No escorts allowed: How I fought spammers
Warning: This post features text that might not be safe for work.
Background #
Incorporating anti-spam measures are the least of concerns while building a user generated content (UGC) platform. Unless you’re paranoid and spend precious time building moderation features in your platform, there will come a day when you sorely miss those tools. This is a story about exactly how this happened and how I dealt with it at Polarsteps.
Spam content #
There’s more than one kinds of spam, but the kind of spam I focussed on was accounts advertising their “call girl” or “escort” services:
Within a few weeks the website was swarmed with spam accounts for “call girls”, “escorts”, linking to their website and/or phone number. That’s the key feature of these spam accounts: they are driving traffic to their own sources.
What won’t work #
Wait and watch and maybe the problem goes away? Once the floodgates are open the spammers will keep pouring in.
Banning the spam accounts in one go with some hurriedly written SQL queries? No dice, these are professional spammers and they just make new accounts.
Using Recaptcha to slow them down? Maybe it helps if spammers are creating hundreds of accounts a second, this was a steady pace of few accounts an hour and a CAPTCHA poses no hurdle for them.
Conclusion: This isn’t a problem suitable for a quick and dirty solution. It was time to roll up the sleeves and get down to building a spam pipeline.
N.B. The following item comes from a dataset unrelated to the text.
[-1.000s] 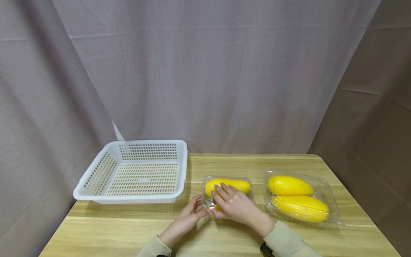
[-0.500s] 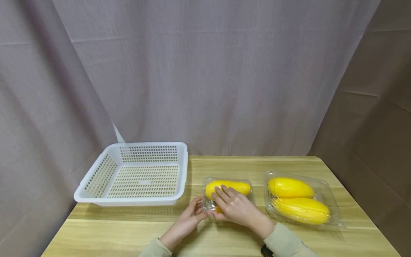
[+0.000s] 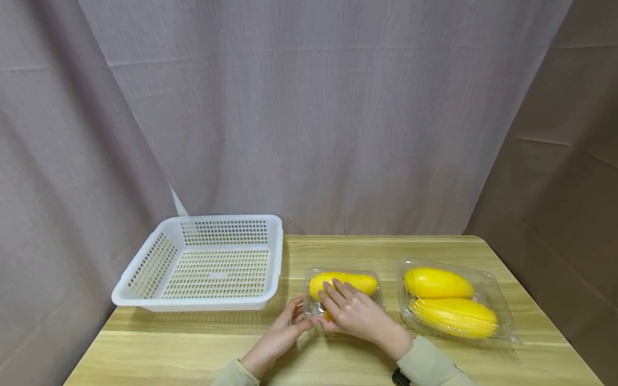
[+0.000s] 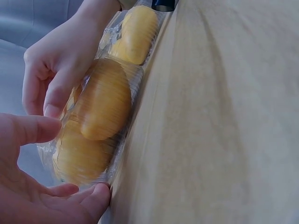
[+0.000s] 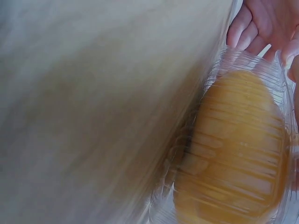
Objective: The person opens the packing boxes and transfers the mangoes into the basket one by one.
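Observation:
A small clear plastic clamshell box with long yellow fruits, mango-like in shape, sits mid-table. My left hand grips its left end, thumb at the upper rim and fingers against the lower side, as the left wrist view shows. My right hand rests over the lid with straight fingers, its thumb near the front edge. It partly hides the nearer fruit. In the right wrist view, a fruit shows through the ribbed plastic wall. Whether the lid is fully latched I cannot tell.
A white perforated basket stands at the left of the wooden table. On the right lies a larger clear box with two yellow fruits. Grey curtains hang behind and beside the table.
Both hands keep almost the same places on the box. The head view has shifted slightly, so everything sits a little lower in it.

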A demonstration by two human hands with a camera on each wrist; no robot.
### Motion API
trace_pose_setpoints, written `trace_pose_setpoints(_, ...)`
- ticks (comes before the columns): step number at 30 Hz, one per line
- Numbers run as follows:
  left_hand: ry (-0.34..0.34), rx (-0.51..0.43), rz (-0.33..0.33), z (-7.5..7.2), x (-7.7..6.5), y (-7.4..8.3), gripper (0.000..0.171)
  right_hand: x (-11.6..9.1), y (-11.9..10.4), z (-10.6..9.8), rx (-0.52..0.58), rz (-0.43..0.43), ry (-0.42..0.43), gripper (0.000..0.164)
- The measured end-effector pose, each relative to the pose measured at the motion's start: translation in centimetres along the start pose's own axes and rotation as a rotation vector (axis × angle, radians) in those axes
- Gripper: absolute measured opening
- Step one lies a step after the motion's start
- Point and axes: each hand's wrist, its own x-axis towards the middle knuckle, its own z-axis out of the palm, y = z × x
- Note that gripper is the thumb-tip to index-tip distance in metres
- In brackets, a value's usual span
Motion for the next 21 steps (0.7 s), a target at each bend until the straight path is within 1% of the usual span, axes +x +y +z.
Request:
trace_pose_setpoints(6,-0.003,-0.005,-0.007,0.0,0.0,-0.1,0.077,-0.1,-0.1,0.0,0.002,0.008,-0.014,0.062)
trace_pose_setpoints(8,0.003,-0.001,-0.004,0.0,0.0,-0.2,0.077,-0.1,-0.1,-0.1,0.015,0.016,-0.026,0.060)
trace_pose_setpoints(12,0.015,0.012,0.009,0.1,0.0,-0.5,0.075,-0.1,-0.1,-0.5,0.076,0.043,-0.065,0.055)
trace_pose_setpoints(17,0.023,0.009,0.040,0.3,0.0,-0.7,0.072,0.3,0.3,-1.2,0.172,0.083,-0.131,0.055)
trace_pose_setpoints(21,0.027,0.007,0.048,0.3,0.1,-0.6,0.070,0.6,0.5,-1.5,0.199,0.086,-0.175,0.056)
Step 1: Build moderation features and a rudimentary pipeline to handle spammers #
Before I did anything, I added moderation features to the platform. Admins can review and ban/delete accounts if necessary. Shadow banning was also considered, but deemed unnecessary.
The next step was a really simple end-to-end pipeline of how a user goes through the spam pipeline. Choose a trigger word (eg: “call girls”), flag the users and let a human deal with the results. This got multiple things going: review and suspend users (true positives) or mark them trusted (false positives). Which left me with one pretty important problem to solve…
Step 2: Classify the users automatically #
This is the core of the whole operation. How do you detect users posting spam content accurately? There’s two ways of going about it: using machines or using humans.
Machine learning or human touch #
Machines are fast and cheap, but even the best trained are prone to make mistakes. Humans are slow and accurate but expensive. A machine learning model needs data for classification. I was just kicking things off and there was no training data yet.
I settled on a mix of the two approaches. Instead of classifying into true/false dichotomies, assign a score to each user. Then I could use a configurable threshold to choose a point when humans take over.
Choose your input parameters #
Once you’re using machines, you need to decide on a classification approach. Is it text or images/videos? Visual classification is an inherently different problem compared to text classification and you’ll need to approach them as two different problems. I was focussing on only text classification for now.
Choose your balance #
You’ll never catch 100% of the spammers. Contend with a few bad actors being around. There’s still a choice to be made. Do you want fewer false positives or fewer false negatives. As depicted in this classic example:
Machine classification #
While there’s many SaaS which offer APIs for classification, I ran into their limitations quickly. For example, Hive is limited to 1024 characters and in my limited tests with their demo it didn’t detect many sample inputs as spam.
On the other hand, there’s also regex heavy spam detector like Smoke Detector which is a community built and used for StackExchange Chat. For me this was the clear winner. Regexes are a powerful tool for scanning text and regex based triggers are predictable, boring and easy to debug.
Step 3: Sit back #
I used a regex to count how often a trigger word appears in a users’ profile and used that to assign a score to each profile. I picked two thresholds: one results in automatic suspension (which the user can appeal in case of false positive, none so far) and the other one lets a human review the profile.
The spam detector has been chugging along. There’s minimal intervention required, except for false positives. One tiny tweak I had to make to my code was to use unicode normalisation while processing text to detect obfuscated spam.
Conclusion #
A few weeks after the spam solution was in place and kicking spammers asses to oblivion, the support received a proposal from one of the spammers. And it felt like victory. The spammer wished for a designated account in exchange for a monthly fee where they could post their spam. Their offer was promptly and politely turned down.